The Farout Birthday card runs on an orange background that fills the screen with the kind of heat you'd find on a 1970s concert poster. Cream and brown type sits heavy and round in the style of that era — big, bouncy lettering that leans into the decade without apologizing for it. Peace signs and hand-drawn flowers scatter across the layout, giving it the loose, unhurried feel of something pulled from a shoebox of old memorabilia. The overall effect is loud in color but easy on the eye — playful and a little nostalgic at once.
This card lands well for someone who actually lived through the seventies and still has the record collection to prove it — your aunt who turns 65 and keeps a macramé wall hanging in her living room. Send it to her and the design will feel like an inside joke she gets immediately. It also works for a younger friend who obsessively thrifts vintage band tees and decorates their apartment with lava lamps — someone who performs the decade as an aesthetic. For that person, the card reads as genuinely considered rather than accidental.

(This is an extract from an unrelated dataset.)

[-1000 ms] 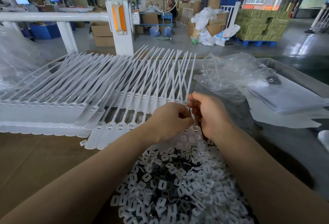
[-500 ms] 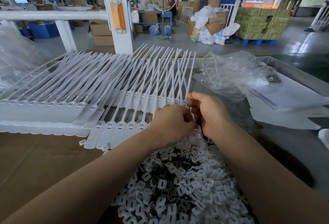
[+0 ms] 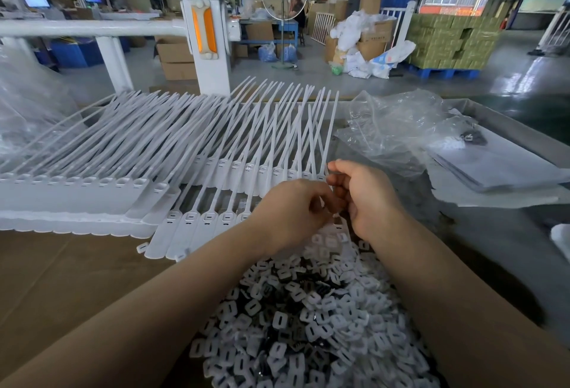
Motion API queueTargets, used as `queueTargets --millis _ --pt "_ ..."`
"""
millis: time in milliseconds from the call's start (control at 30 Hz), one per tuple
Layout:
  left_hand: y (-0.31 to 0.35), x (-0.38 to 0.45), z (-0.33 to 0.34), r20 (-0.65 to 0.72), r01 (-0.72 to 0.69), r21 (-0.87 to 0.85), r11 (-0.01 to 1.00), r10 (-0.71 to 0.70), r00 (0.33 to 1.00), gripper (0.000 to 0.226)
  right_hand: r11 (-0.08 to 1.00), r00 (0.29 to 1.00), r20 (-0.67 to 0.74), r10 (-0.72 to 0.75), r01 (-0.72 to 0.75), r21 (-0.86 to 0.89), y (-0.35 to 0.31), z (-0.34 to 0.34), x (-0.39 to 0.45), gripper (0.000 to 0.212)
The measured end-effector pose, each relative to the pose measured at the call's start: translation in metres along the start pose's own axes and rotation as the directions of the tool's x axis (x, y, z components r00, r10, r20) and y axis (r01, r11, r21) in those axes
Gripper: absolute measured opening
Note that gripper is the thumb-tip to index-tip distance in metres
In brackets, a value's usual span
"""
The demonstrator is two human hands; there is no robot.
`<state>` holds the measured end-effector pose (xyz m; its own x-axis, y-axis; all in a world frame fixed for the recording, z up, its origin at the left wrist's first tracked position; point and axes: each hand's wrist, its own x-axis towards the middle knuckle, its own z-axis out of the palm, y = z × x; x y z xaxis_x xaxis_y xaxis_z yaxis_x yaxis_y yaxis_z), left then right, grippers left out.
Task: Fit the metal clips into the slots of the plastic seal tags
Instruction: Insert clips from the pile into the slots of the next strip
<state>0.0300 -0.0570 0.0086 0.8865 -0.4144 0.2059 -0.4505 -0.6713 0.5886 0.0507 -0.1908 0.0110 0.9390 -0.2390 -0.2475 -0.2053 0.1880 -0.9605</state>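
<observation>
Rows of white plastic seal tags (image 3: 197,221) lie side by side on the table, their thin tails fanning away from me. A heap of small white clips with dark metal pieces (image 3: 308,319) sits close in front of me. My left hand (image 3: 290,211) and my right hand (image 3: 364,196) meet over the right end of the near row, fingers curled. Between them a small white piece (image 3: 337,227) shows at the fingertips; which hand pinches it is hidden.
Crumpled clear plastic bags (image 3: 398,131) and flat packed sheets (image 3: 493,165) lie to the right on the grey tray. More bagged plastic (image 3: 27,100) is at far left. A white post with an orange reflector (image 3: 203,29) stands behind the table. Brown cardboard (image 3: 61,279) covers the near left.
Both hands have dropped slightly toward me, from the tag heads of the far row down to the right end of the near row. They stay pressed together.
</observation>
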Motion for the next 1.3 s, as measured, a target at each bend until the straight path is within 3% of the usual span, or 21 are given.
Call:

For photos, think warm tones that won't fight the orange and brown palette. A sun-lit outdoor shot from a birthday barbecue — golden hour, someone mid-laugh — sits naturally inside this design. A group photo from a retro-themed birthday party, where everyone dressed the part, would feel almost too good to be true here. You could also drop in a single old scanned photograph from the recipient's actual past, something with that slightly faded yellow tint original prints develop over time. Recipients can tap any photo to download it at full resolution, so the pictures travel with the card rather than disappearing when the link closes.